The latest batch of teachers certified by the Ministry of Education to instruct compulsory and elective courses in Southeast Asian languages at local elementary and high schools was accredited Aug. 16 in southern Taiwan’s Chiayi County.

Comprising 43 teachers from new immigrant families, the group will be on the frontline of Ministry of Education efforts implementing President Tsai Ing-wen’s New Southbound Policy—a farsighted initiative promoting closer ties with countries in South and Southeast Asia, as well as Australia and New Zealand, across such fields as business, culture, education and tourism. To date, a total of 136 teachers have completed the certification program nationwide.

Launched in July by the MOE’s K-12 Education Administration, the certification program requires all applicants to first complete training offered by either the National Immigration Agency under the Ministry of the Interior, local municipalities or nongovernmental organizations.

The MOE undertaking is also in accordance with new curriculum guidelines for elementary, junior and senior high schools to offer classes in Southeast Asian languages, as well as Hakka, Holo and indigenous dialects. Set for implementation in 2018, the guidelines are under review by a council including student representatives of Southeast Asian descent.

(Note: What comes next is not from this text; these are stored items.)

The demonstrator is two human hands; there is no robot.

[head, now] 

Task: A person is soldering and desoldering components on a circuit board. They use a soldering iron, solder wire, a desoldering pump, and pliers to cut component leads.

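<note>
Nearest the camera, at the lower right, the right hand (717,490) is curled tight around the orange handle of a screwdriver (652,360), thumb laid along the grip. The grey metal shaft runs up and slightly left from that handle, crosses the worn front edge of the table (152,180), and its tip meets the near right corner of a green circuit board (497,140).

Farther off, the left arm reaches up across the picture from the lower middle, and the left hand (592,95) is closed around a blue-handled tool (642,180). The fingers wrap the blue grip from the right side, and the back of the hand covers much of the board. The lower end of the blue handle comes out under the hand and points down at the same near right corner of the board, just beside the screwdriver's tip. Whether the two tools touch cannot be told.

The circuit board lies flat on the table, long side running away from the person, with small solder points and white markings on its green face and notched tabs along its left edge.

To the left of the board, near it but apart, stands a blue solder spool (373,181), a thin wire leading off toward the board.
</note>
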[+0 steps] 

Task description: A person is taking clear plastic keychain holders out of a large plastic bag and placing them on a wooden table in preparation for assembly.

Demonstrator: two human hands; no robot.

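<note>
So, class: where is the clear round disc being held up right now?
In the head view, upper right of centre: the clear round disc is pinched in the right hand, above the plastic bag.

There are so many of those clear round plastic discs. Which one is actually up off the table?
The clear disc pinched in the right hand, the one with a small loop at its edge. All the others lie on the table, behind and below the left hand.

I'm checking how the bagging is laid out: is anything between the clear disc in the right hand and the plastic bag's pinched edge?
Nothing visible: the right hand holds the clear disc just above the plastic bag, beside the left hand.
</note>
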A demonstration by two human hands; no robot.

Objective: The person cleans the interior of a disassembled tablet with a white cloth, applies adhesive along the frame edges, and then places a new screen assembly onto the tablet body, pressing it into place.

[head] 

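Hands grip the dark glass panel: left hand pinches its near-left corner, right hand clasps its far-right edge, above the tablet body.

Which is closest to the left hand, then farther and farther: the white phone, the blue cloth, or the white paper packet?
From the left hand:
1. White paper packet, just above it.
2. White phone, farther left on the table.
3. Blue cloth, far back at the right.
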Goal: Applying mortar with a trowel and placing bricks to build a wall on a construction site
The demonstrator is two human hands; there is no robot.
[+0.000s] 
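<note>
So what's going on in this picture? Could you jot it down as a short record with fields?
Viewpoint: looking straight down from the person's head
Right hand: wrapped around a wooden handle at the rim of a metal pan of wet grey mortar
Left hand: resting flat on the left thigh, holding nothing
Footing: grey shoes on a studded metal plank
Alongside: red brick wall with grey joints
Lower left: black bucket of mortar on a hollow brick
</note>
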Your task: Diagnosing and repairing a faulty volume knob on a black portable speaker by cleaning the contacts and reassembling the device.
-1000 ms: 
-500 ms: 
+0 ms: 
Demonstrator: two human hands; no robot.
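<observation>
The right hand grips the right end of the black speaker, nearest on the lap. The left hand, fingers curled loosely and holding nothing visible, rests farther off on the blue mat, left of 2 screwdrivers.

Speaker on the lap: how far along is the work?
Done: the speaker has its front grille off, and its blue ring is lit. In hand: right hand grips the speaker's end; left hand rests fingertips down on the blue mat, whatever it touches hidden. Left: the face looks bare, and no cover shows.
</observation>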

One of the representatives is Liu Chien-ping, a political science student at Taipei City-based Soochow University whose mother comes from Ho Chi Minh City in Vietnam.

“The responsibility for educating children of new immigrant families in the language spoken by a parent at home should be shared by the state,” Liu said. “Training teachers qualified to carry out this task must be an important consideration in education policymaking.”

MOE statistics show that 123,086 students at elementary and junior high schools in Taiwan proper and its outlying islands had parents from Vietnam, Indonesia, Cambodia, the Philippines, Thailand, Myanmar and Malaysia, in order of pupil numbers, during the 2015 academic year, representing 6.2 percent of the national total. These students are seen as essential in building the talent pool called for under the New Southbound Policy. (KTJ-E)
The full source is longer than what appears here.